ECMWFCode4Earth / challenges_2019

Have a look at the challenges proposed for the 2019 edition of ECMWF's Summer of Weather Code.
45 stars 6 forks source link

Challenge #12 - Machine learning for predicting extreme weather hazards #14

Closed jwagemann closed 3 years ago

jwagemann commented 5 years ago

Challenge 12

Machine learning for predicting extreme weather hazards

Goal: To use ECMWF/Copernicus open datasets to evaluate machine learning (ML) techniques to better predict one specific kind of an extreme weather event, e.g. drought or hurricanes; provide templates for future ML work


Mentors @cvitolo, @StephanSiemen, @jwagemann
Skills required - Data Science
- Experience in building machine learning algorithms
- Knowledge of meteorological and climate data and formats desirable
- Knowledge of extreme weather hazards desirable

Challenge description

This challenge is of an explorative nature. The aim of this challenge is to have a better understanding of the feasibility, accuracy and challenges of using ECMWF/Copernicus open datasets to better predict extreme weather events.

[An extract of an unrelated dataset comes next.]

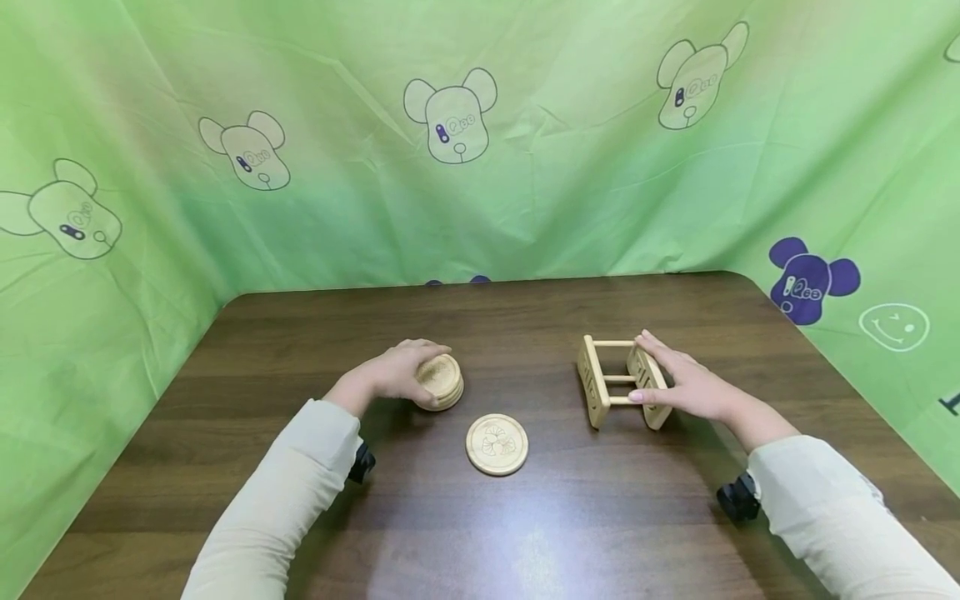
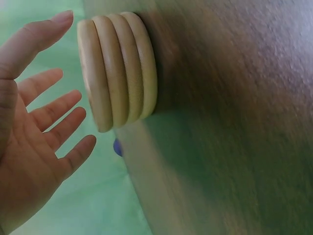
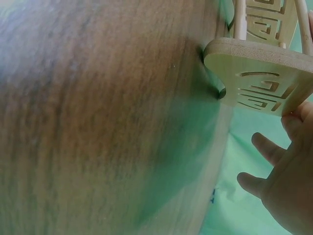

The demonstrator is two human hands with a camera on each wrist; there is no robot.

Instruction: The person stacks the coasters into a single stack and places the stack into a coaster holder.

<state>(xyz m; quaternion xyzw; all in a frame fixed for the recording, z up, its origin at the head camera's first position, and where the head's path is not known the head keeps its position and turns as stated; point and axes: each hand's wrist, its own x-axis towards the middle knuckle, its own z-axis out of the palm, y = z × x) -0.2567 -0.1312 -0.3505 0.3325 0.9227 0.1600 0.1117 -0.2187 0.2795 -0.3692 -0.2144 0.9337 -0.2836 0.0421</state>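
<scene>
A stack of several round wooden coasters (image 1: 439, 379) stands left of the table's middle, the top one engraved. My left hand (image 1: 397, 372) is around its left side with thumb and fingers spread; the left wrist view shows a gap between the fingers and the stacked coasters (image 2: 117, 73). One more coaster (image 1: 497, 445), engraved with leaf shapes, lies flat nearer to me. To the right, a wooden coaster holder (image 1: 597, 387) has two cut-out side panels joined by rods. My right hand (image 1: 686, 387) holds its right panel (image 3: 264, 81) between thumb and fingers; the other fingers are spread.
Everything stands on a dark wood-grain table (image 1: 315, 325). A green curtain (image 1: 540, 208) with cartoon bear heads hangs behind it and along both sides. Black wrist cameras (image 1: 738, 498) sit under the white sleeves (image 1: 277, 500).
</scene>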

Possible datasets available:

A potential open dataset available by ECMWF / Copernicus is e.g. the climate reanalysis product ERA5. It extends back to 1979, has a global spatial resolution and an hourly temporal resolution. But we also have data on fire risk, air quality or floods.

Possible approach

A possible approach could be:

Depending on the extreme weather hazard chosen and the algorithm, there are different possible outcomes, e.g.

Since this challenge is very explorative, we would like to have a detailed documentation of the single steps taken. It would be further valuable to have a detailed description how datasets should be prepared. We would like to get a better understanding of the current challenges / limitations machine learning with weather / climate data entails.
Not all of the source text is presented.